> **Task brief**
Among the records below, find the lines that contain "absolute" and copy each of them.
*****
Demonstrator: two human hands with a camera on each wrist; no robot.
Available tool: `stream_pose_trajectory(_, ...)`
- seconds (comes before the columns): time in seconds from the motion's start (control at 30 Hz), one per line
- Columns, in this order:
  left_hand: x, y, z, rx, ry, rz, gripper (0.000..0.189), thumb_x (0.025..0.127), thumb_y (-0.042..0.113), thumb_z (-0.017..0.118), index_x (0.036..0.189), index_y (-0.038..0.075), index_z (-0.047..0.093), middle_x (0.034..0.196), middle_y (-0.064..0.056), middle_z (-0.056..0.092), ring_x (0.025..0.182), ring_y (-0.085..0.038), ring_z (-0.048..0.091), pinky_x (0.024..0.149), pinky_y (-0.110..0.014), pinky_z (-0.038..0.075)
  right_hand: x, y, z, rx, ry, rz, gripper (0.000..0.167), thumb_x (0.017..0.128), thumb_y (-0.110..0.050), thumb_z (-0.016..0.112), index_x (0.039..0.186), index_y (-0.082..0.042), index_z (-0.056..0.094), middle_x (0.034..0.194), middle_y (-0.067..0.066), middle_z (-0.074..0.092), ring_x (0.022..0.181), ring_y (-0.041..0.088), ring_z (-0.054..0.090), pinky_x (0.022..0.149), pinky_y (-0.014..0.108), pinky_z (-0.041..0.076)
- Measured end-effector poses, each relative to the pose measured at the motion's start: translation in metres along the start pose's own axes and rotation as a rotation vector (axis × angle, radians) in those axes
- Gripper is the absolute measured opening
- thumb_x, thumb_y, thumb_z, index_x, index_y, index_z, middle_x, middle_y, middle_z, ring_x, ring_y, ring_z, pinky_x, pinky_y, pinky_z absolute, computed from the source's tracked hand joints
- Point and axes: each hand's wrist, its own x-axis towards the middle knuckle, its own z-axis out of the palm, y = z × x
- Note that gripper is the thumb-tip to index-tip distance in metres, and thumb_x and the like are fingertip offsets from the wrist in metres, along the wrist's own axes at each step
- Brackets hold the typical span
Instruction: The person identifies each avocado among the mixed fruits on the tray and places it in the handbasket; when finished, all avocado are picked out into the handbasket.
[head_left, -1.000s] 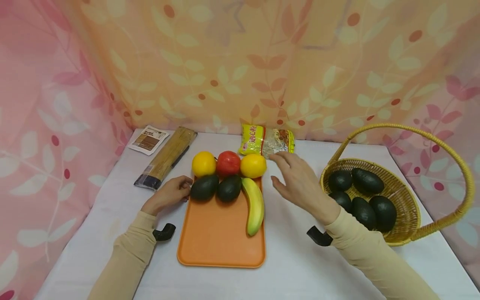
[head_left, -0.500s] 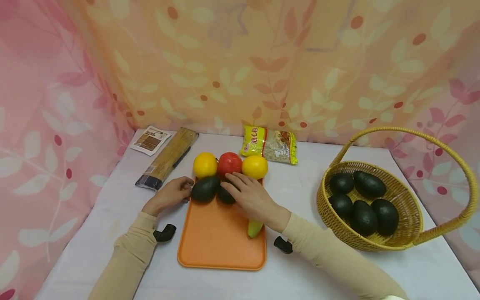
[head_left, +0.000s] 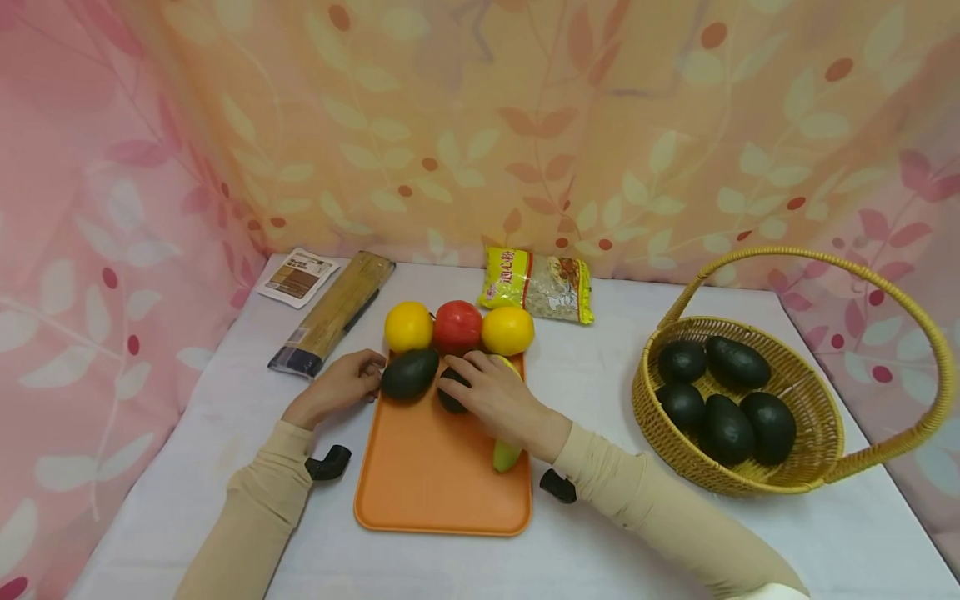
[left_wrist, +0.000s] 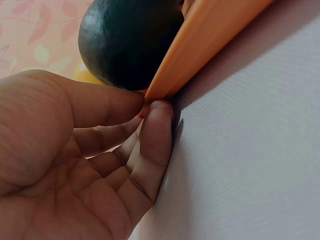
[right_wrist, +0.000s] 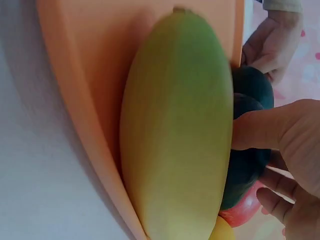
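- Since a second ago, your right hand (head_left: 495, 396) has moved left from over the cloth onto the right avocado (head_left: 452, 404); your left hand (head_left: 340, 386) has stayed at the left edge of the orange tray (head_left: 442, 475).
- You have two avocados on the tray, the left avocado (head_left: 409, 375) and the one at your right hand, plus five more in the one basket (head_left: 675, 454) at the right.
- Far of them sit two yellow fruits (head_left: 507, 331) with one red fruit (head_left: 458, 327) between; one banana (head_left: 506, 456) lies along the tray's right side.
- Three packets lie at the far side: a pouch (head_left: 297, 277) and a long bundle (head_left: 333, 312) left, a yellow bag (head_left: 540, 285) nearer the middle.
- Your avocados are oval and nearly black-green, with a dull sheen.
- Your right hand grips the right avocado, thumb on its near side.
- The left wrist view shows your left thumb and fingertip pinching the tray's rim, a hold the head view hides.
- The right wrist view shows the banana's green end and stub, partly covered by your hand from above.
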Motion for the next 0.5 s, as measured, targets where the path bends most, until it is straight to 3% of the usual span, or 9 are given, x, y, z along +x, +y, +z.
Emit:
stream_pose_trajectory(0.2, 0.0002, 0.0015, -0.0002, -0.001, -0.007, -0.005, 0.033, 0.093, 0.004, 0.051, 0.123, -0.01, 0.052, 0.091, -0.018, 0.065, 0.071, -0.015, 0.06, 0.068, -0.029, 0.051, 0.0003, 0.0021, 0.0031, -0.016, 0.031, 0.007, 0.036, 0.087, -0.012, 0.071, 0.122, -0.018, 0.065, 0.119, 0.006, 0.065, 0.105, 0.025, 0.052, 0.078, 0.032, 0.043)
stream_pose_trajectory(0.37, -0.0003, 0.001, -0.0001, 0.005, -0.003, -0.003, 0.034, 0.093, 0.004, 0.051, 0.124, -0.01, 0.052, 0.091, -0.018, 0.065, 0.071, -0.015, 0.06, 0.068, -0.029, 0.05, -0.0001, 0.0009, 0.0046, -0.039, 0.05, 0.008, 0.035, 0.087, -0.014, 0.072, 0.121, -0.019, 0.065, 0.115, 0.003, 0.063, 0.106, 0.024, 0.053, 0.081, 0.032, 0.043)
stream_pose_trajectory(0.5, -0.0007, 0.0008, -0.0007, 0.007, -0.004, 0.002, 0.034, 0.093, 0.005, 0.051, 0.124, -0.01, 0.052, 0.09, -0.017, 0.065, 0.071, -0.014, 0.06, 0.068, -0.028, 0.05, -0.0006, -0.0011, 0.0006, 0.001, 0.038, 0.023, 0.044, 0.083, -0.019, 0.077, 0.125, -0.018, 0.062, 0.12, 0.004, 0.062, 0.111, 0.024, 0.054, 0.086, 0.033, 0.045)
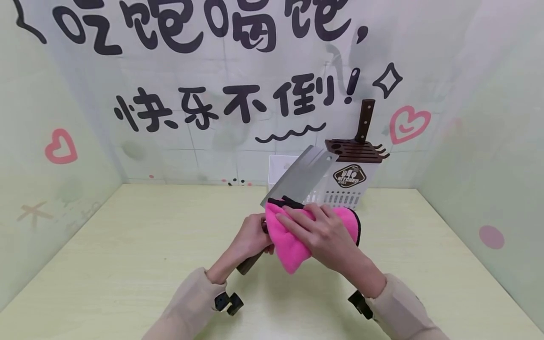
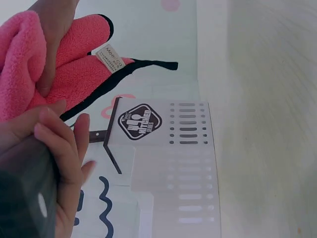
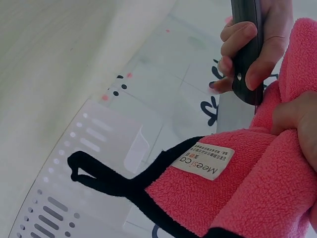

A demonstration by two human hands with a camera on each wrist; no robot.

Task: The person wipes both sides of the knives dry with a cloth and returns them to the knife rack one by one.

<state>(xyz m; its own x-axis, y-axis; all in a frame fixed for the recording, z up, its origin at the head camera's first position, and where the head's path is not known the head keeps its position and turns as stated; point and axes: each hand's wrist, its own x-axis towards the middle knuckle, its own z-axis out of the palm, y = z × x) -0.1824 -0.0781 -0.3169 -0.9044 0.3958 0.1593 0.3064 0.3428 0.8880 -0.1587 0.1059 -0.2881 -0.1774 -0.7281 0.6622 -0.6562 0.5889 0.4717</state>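
Observation:
My left hand (image 1: 253,236) grips the dark brown handle (image 3: 246,49) of a cleaver. Its broad grey blade (image 1: 301,174) tilts up and away to the right above the table. A pink cloth (image 1: 289,241) with black edging lies over the lower part of the blade, close to the handle. My right hand (image 1: 327,233) holds this cloth from above, fingers spread over it and thumb low at the cloth's side. In the right wrist view the cloth shows a white label (image 3: 205,161) and a black loop (image 3: 96,173). Part of the blade is hidden by the cloth.
Behind the blade stands a white knife holder (image 1: 344,196) with a slotted brown top (image 1: 354,150) and side hooks. Another knife's brown handle (image 1: 365,118) sticks up from it. The pale wooden table (image 1: 127,245) is bounded by walls with printed lettering.

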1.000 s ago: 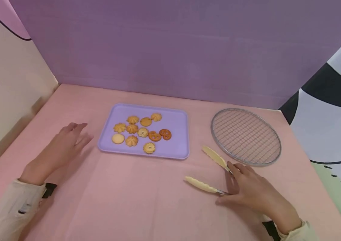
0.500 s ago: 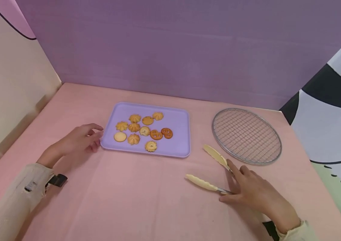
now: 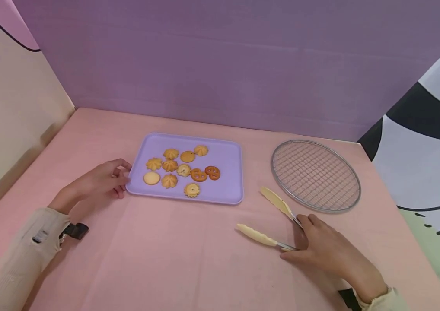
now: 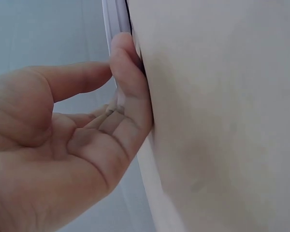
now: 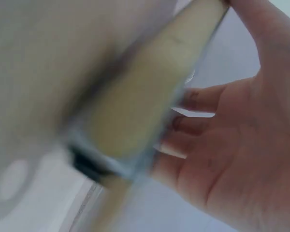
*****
> **Response to the exercise**
- Gripper is the absolute measured opening
- thumb_x, thumb_y, thumb_z, index_x, index_y, index_z, middle_x, middle_y, middle_z, ring_x, ring_y, ring_z, pinky_x, pinky_y, pinky_z absolute, computed from the source's tracked hand joints

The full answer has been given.